Bis zur vollständigen Kontrolle der Staatsverwaltung durch die Öffentlichkeit ist es aber immer noch ein weiter Weg. Schriftliche Gesprächsprotokolle können purgiert sein, daher ist zu verlangen, daß von allen Meetings mit mutmaßlichen Lobbyisten Videoaufzeichnungen und von allen Telefonaten mit ihnen Audiomitschnitte erstellt und den Bürgern zugänglich gemacht werden. Da Beamte auch indirekt über von Interessenverbänden manipulierte Medien beeinflußt werden können, muß zudem akribisch erfaßt werden, welche Zeitungen, Zeitschriften und Bücher sie lesen, welche Fernseh- und Radiosendungen sie konsumieren und welche Internetseiten sie öffnen – im Dienst und privat. Auch ihr Post-, Fax- und E-Mail-Verkehr darf kein Geheimnis sein.
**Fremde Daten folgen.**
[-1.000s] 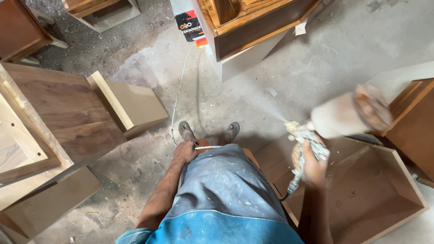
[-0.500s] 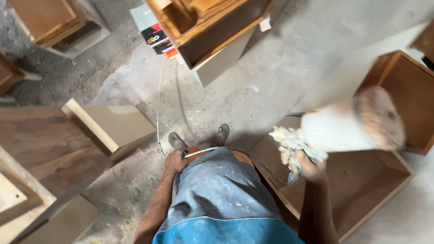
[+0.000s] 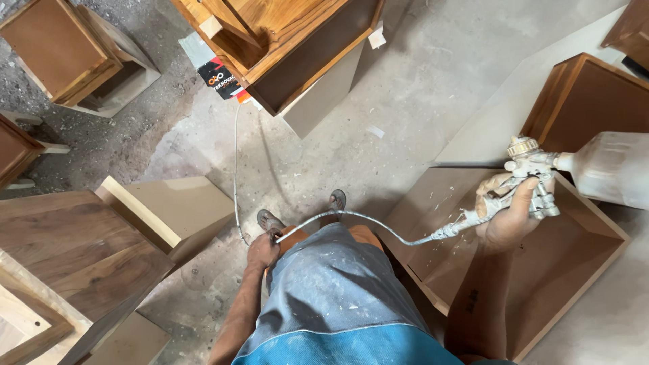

Leider kann niemand vorhersagen, ob sich durch mehr Transparenz tatsächlich das Vertrauen der Bürger zurückgewinnen läßt. Auf dieses hat die Staatsverwaltung aber auch keinen Anspruch. Wo sie ihn dennoch erhebt, zeigt sie nur, daß sie ihre Rolle in der Demokratie nicht begriffen hat.